The stainless steel contraption -- which is really a facsimile of a commercial cheese processor, infant size (it processes seven pounds of cheese, whereas commercial outfits can process up to 1,000 pounds, according to Flanagan) -- will help the two scientists experiment with processing frozen cheese, to fine tune the process.

According to Flanagan, processed American cheese is made from cheddar cheese, the most abundantly produced cheese in the U.S. But most cheddar cheese is processed into American before it starts to sharpen and age -- or before it's about six months old. (Schoolchildren don't like cheese that's too sharp, according to Heiland.) So the object is to freeze the cheddar cheese when it's young, to suspend it. Like the Iceman, once it's frozen, it won't age.
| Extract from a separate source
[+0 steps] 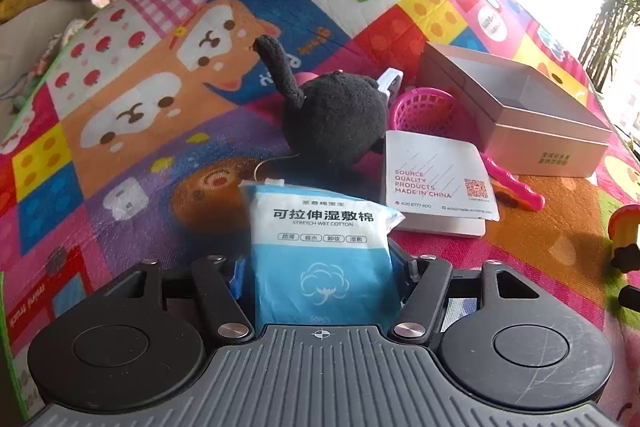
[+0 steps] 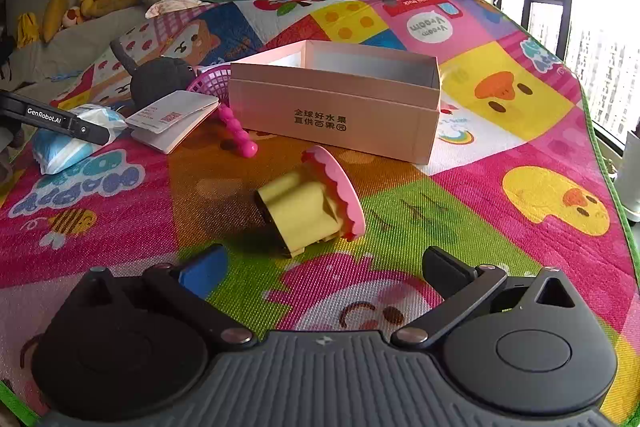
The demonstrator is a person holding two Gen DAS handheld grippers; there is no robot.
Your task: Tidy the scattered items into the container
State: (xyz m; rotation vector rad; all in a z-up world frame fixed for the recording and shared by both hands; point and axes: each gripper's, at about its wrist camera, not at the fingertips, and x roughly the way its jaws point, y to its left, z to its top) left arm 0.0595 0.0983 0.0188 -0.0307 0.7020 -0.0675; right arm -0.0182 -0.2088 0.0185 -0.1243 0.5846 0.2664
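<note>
The left gripper point(image 1: 320, 267) has its two fingers on the sides of a blue and white pack point(image 1: 320, 247) of wet cotton. The pack sits between the fingers and they squeeze it. In the right wrist view, the pack point(image 2: 72, 143) lies at the far left of the mat point(image 2: 400, 211) with the left gripper point(image 2: 92, 137) on top of it.

Just past the pack sits a black plush toy point(image 1: 334, 115) with a long tail sticking up. To the right of the toy is a white card point(image 1: 436, 175). It lies on a flat white thing. Behind the card is a pink basket point(image 1: 428, 109). A pink handle point(image 1: 516, 189) sticks out from under the card on the right side.

Farther right is the box point(image 1: 520, 115). It is open on top, and what shows of its inside is bare. In the right wrist view, the box point(image 2: 340, 115) sits in the middle of the mat, with the card point(image 2: 172, 115) and the basket point(image 2: 212, 85) close to its left end.

Nearer than the box lies a yellow and pink toy point(image 2: 312, 203), tipped on its side. The right gripper point(image 2: 320, 267) is just in front of that toy. Its fingers are wide apart and hold nothing.
</note>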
Their research will include making processed cheese from different percentages of frozen cheese and refrigerated cheese (30 percent frozen, 50 percent frozen, even 100 percent frozen cheese), determining exactly how long cheese can be frozen so that it still makes an acceptable product, to make sure the finished cheese made from frozen cheddar doesn't end up being too chewy and that it melts properly. (In fact, their experiments thus far have included making grilled cheese sandwiches and cheese sauces with different batches of the cheese. Some of the batches made from a combination of frozen and unfrozen cheese didn't melt that well, but the taste was fine, according to Flanagan.)

Question: Could cows ultimately be bred to produce skim milk?

The cows are in Beltsville, but some of their mammary glands are with ERRC scientist Harry Farrell. Strange as the image may seem, Farrell periodically drives down to the USDA research farm and transports the frozen tissues back to his Philadelphia lab.

Farrell is analyzing the lactating cell of a cow. He is trying to find out the mechanisms in which fat and protein are produced, so that they may someday be altered to produce milk that is lower in fat but still high in protein.

The two components, explains Farrell, sitting in his office with cow pictures and cans of goat's milk, have a high correlation. That means that when a cow produces milk that is high in fat, it is also high in protein. The reverse is also true. Low fat, low protein. Farrell wants to uncouple them.

He figures he'd better, considering the trends. Consumers are continuing to demand low-fat and skim milk. And all that excess cream being shaved off the whole milk that is eventually made into skim milk is being used to make butter. Farrell anticipates that combined with consumer interest in margarine, we could end up with a butter surplus.

Presently, producers are paid more for milk that contains more fat. If it comes to fruition, Farrell's findings could someday shift the entire economic incentive of dairy producers.